- [Information shown]:
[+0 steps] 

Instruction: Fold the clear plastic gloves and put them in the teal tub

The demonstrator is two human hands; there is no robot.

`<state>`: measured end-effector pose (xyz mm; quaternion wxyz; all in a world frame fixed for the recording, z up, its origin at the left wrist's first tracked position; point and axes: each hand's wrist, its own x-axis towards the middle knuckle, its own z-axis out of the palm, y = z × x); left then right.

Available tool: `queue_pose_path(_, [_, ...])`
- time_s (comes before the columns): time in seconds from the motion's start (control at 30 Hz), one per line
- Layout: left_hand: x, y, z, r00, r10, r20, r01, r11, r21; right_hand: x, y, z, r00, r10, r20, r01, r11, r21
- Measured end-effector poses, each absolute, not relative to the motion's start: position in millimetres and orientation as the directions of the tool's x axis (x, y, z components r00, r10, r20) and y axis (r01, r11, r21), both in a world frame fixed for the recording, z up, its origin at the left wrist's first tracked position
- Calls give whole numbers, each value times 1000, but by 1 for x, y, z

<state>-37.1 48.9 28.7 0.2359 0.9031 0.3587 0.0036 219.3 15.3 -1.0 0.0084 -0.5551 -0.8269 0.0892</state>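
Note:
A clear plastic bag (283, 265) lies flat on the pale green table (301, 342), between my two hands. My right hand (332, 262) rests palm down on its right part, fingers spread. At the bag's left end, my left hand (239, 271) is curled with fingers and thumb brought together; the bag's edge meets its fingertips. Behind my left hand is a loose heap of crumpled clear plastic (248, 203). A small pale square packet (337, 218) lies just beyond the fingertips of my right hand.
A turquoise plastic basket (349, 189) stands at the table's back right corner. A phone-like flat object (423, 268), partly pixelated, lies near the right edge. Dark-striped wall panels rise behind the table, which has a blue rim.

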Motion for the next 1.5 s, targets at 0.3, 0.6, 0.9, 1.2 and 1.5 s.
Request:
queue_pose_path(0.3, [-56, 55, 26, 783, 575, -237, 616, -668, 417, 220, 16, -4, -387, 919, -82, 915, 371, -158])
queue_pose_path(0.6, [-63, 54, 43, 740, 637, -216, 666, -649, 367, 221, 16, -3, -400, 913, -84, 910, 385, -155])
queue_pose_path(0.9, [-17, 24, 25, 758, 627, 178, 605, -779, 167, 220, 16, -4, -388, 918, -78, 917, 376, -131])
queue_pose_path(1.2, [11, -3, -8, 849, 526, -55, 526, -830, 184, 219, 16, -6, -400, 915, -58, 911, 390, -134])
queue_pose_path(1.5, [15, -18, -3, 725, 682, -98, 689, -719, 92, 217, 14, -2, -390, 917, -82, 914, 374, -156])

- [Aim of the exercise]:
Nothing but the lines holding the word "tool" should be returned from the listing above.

- [Response box]:
Available tool: `queue_pose_path(_, [_, ...])`
- Measured end-effector poses, each absolute, not relative to the motion's start: position in millimetres and orientation as the directions of the tool's x axis (x, y, z components r00, r10, r20) and y axis (r01, r11, r21), both in a world frame fixed for the recording, z up, its origin at the left wrist's first tracked position

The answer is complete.